Check out what Piers Morgan has to say. The discussion gets going at the 0.15 mark:

But the union is adamant. “I think a lot of time, I’ve seen that clapping, whooping, talking over each other, loud noises, encourages an atmosphere that is not as respectful as it could be,” explained student union officer Sara Khan to the BBC.

Quite possibly, despite Ms. Khan’s experience, it is the lack of contextual awareness and cultural understanding that is the root of her dilemma, not the clapping itself. Mutual respect is what’s needed, not a one-sided attempt to brand and subsequently marginalize others.

But then, students rely on clear-thinking parents and teachers to learn these truths … something, it seems, that is in increasingly short supply.

Her least liked child … triggered me

Mommy blogger Katie Bower was doing what she does best: Keeping it real on Bower Power blog about her second son’s sixth birthday.
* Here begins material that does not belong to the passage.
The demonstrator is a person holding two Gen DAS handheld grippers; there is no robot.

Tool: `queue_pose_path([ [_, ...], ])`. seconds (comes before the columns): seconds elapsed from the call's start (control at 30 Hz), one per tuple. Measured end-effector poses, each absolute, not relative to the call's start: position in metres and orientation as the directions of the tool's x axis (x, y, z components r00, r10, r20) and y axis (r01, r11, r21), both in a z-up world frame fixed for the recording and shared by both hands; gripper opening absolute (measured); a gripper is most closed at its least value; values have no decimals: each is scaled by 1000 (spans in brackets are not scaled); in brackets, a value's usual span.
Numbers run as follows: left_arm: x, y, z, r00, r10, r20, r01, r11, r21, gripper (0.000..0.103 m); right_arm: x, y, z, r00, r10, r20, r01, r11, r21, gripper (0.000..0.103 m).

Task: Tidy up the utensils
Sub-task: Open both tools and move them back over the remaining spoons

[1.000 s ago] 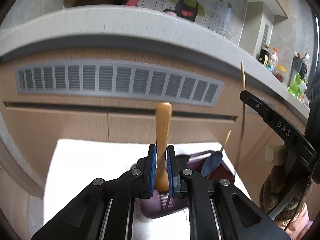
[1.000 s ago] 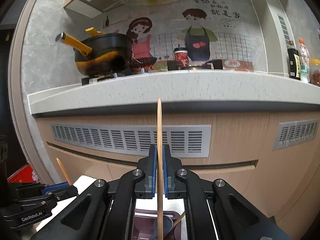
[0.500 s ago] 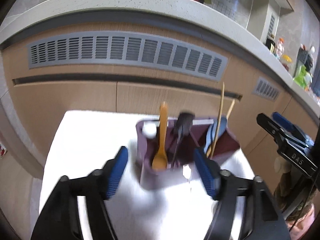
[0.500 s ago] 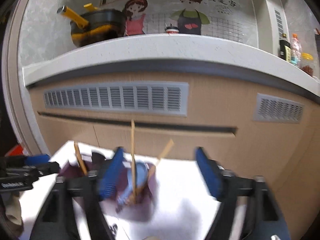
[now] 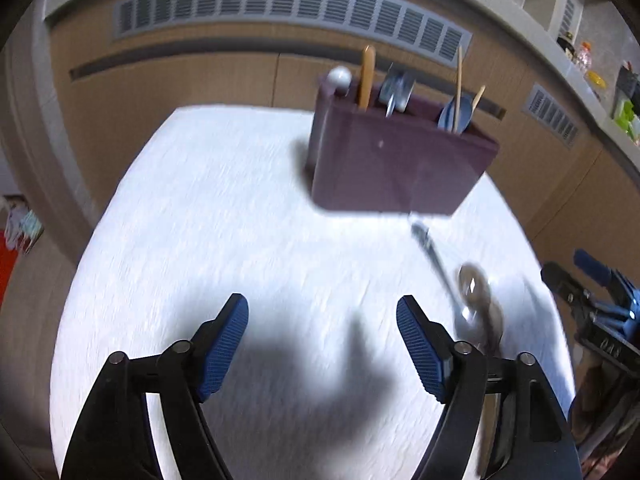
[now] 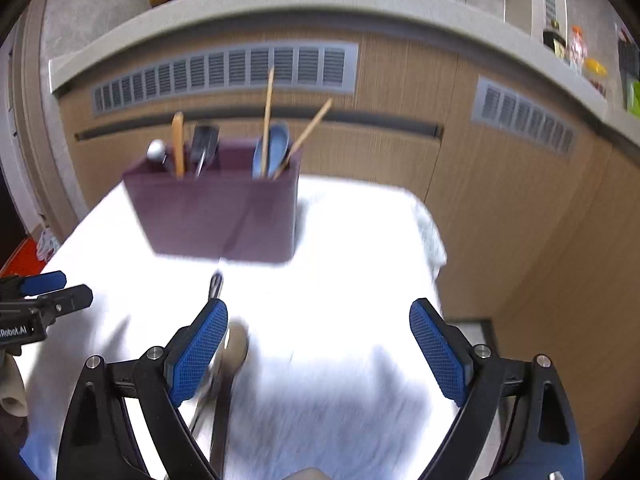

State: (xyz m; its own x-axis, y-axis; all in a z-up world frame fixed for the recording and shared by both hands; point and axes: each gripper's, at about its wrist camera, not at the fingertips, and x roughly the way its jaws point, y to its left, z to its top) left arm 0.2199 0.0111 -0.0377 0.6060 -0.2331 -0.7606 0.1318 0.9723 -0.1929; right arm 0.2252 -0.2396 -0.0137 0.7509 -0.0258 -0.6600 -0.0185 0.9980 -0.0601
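Note:
A purple utensil holder (image 5: 400, 164) (image 6: 224, 216) stands at the far side of the white-clothed table (image 5: 240, 220). In it stand a wooden spoon (image 5: 367, 76) (image 6: 178, 140), a long chopstick (image 5: 459, 88) (image 6: 267, 120), a blue spoon (image 5: 456, 114) (image 6: 276, 144) and dark utensils. My left gripper (image 5: 320, 308) hovers low over bare cloth, jaws opening, nothing between them. My right gripper (image 6: 319, 312) is open and empty. A metal spoon (image 5: 474, 296) (image 6: 236, 344) lies on the cloth, just right of the left gripper and under the right gripper's left finger (image 6: 200, 344).
A second metal utensil (image 5: 432, 252) (image 6: 216, 282) lies blurred in front of the holder. Wooden cabinet fronts with grey vents (image 6: 240, 68) rise behind the table under a counter edge. The table's right edge (image 6: 432, 240) drops off near the right gripper.
Both grippers let go: the wooden spoon and the chopstick now stand in the holder. Both jaws opened wide and both grippers drew back and sank toward the near cloth.

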Motion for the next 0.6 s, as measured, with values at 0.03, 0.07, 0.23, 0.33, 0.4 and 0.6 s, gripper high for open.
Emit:
queue_pose_path([
  [0.03, 216, 13, -41, 601, -223, -767, 127, 975, -184, 78, 222, -237, -19, 743, -22, -669, -25, 998, -60, 90],
  [0.07, 211, 16, -44, 597, -209, -775, 119, 978, -172, 78, 217, -233, -25, 731, -14, -682, -36, 998, -58, 90],
  [0.23, 204, 32, -52, 584, -174, -793, 69, 984, -165, 79, 208, -218, -40, 680, 61, -731, -95, 996, -5, 68],
  [0.33, 204, 39, -58, 576, -170, -800, 47, 984, -175, 80, 207, -206, -44, 658, 89, -748, -132, 991, 2, 58],
  [0.4, 204, 39, -61, 567, -175, -805, 47, 983, -180, 80, 206, -197, -48, 653, 79, -753, -151, 988, -26, 53],
  [0.6, 205, 27, -66, 539, -205, -817, 78, 978, -193, 82, 214, -176, -57, 654, 20, -757, -187, 973, -136, 29],
])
Posting pics on Instagram and chatting on about babies, birthdays, and – bam – something that resulted in a solid dose of backlash.

This Georgia peach has 53K+ followers, so while the love is coming – the lifestyle blog is a full-time marketing maneuver – so too is the condemnation. But perhaps it’s well deserved, if only for a wake-up call.
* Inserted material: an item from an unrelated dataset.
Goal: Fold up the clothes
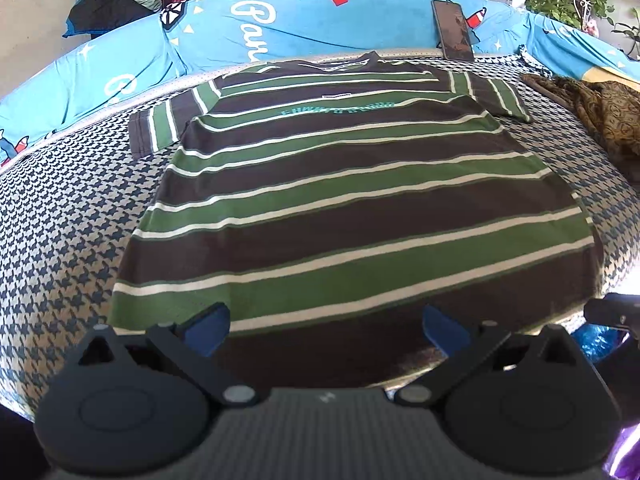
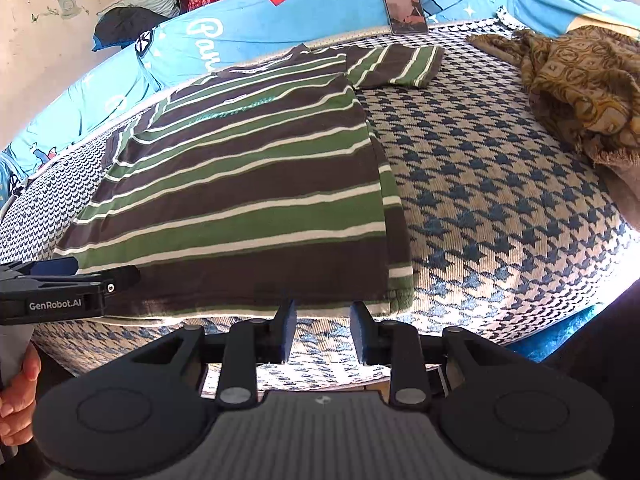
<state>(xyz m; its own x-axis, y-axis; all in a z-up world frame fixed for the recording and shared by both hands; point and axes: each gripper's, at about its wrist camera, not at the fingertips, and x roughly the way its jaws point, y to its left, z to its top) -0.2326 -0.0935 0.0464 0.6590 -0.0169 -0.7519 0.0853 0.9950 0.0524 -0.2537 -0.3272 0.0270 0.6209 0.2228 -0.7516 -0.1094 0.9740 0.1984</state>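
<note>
Shirt (image 1: 352, 200) flat on bed (image 1: 72, 216) — left gripper (image 1: 326, 326) fingers spread, right gripper (image 2: 323, 330) fingers parted, empty.

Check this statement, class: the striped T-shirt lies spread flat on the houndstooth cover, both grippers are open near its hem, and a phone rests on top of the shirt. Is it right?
Not quite. The phone does not rest on the striped T-shirt; it leans against the blue bedding beyond the collar, as the left wrist view shows. The rest holds: the left gripper and right gripper are open near the hem.
</note>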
The child’s birthday post was going fine, with Bower cooing about her son. “He is quiet except when he’s not … overflowing with unique personality,” MSN reports Bower posting. “He hates the car and is a complete homebody. He loves art and sports and is quick with a joke. He loves organizing and quality time and says one day he is gonna be a daddy to one hundred babies.”

Awwww, how cute. (Except for the 100 babies. This mom is curious what has a six-year-old thinking he’s going to have 100 babies.) But Mommy loves her Munchkin. What she doesn’t seem to like, however, is that little guy isn’t getting the likes he should … the likes she says she fears “he” will internalize as some reflection of unworthiness when he’s old enough to understand such things

“Guys I am gonna be perfectly honest. … Instagram never liked my Munchkin and it killed me inside,” Bowers confessed in an emotional caption. “His photos never got as many likes. Never got comments. From a statistical point of view, he wasn’t as popular with everyone out there.”

What? This loving mom is lamenting her son’s lack of popularity on Instagram?

The post goes on: “My insufficiency caused this statistical deficit because obviously my Munch should get ALL the love and squinty eyes are totally adorable.”

An all-out plea for likes ended the post. It was sad to read. Sadder still, because Bower seems to be blaming the internet for the backlash she received, instead of looking to the confused package she presents by fixating on her son’s apparent lack of likes. (There was a reason for the disclaimer she posted, insisting she doesn’t like her children based on how popular they are on Instagram.)

So, what do you think? Were you triggered to know about Bower’s least liked child? Offended that reaction to her “honesty” was so brutal? Feeling bad for Munch who’ll have to deal with his mom’s inadequacies one day?

One commentator had this to say:

Where’s a student union representative or teachers memo when you need one?